US 11,886,480 B2
Detecting affective characteristics of text with gated convolutional encoder-decoder framework
Kushal Chawla, Kadubeesanahalli (IN); Niyati Himanshu Chhaya, Hyderabad (IN); and Sopan Khosla, Kadubeesanahalli (IN)
Assigned to ADOBE INC., San Jose, CA (US)
Filed by Adobe Inc., San Jose, CA (US)
Filed on Aug. 29, 2022, as Appl. No. 17/822,837.
Application 17/822,837 is a continuation of application No. 16/224,501, filed on Dec. 18, 2018, granted, now 11,449,537.
Prior Publication US 2022/0414135 A1, Dec. 29, 2022
Int. Cl. G06F 16/35 (2019.01); G06N 3/08 (2023.01); G06N 3/04 (2023.01); G06F 40/279 (2020.01); G06F 40/10 (2020.01); G06N 20/00 (2019.01)

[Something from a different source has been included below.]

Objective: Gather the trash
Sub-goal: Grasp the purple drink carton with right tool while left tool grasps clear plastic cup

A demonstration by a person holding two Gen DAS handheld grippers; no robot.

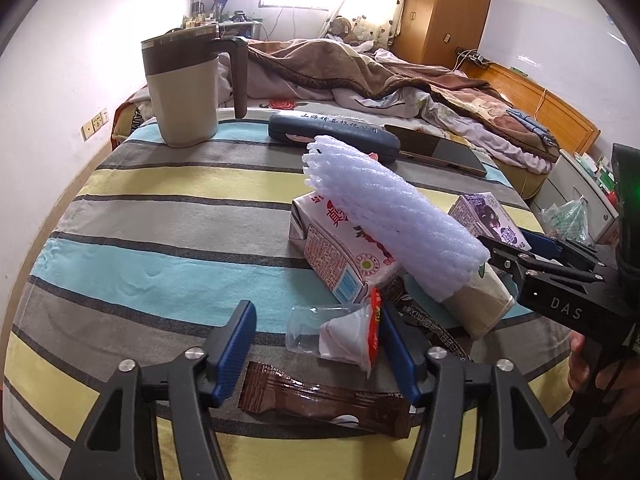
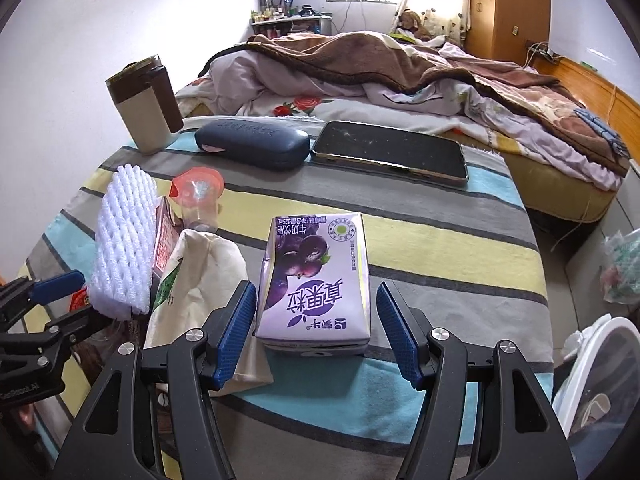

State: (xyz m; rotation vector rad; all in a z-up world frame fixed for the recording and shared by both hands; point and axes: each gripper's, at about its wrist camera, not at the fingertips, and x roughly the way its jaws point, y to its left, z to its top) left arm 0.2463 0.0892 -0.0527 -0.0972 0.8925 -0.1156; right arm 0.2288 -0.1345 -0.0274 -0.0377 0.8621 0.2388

CPC G06F 16/35 (2019.01) [G06F 40/10 (2020.01); G06F 40/279 (2020.01); G06N 3/04 (2013.01); G06N 3/08 (2013.01); G06N 20/00 (2019.01)] 20 Claims
OG exemplary drawing
 
1. A method for identifying an affect label of text with a gated convolutional encoder-decoder model, wherein the method includes one or more processing devices performing operations comprising:
receiving, at a supervised classification engine, extracted linguistic features of an input text and a latent representation of the input text;
predicting, by the supervised classification engine, an affect characterization of the input text using the extracted linguistic features and the latent representation, wherein predicting the affect characterization comprises:
normalizing and concatenating a linguistic feature representation generated from the extracted linguistic features with the latent representation to generate an appended latent representation; and
identifying, by a gated convolutional encoder-decoder model, an affect label of the input text using the predicted affect characterization.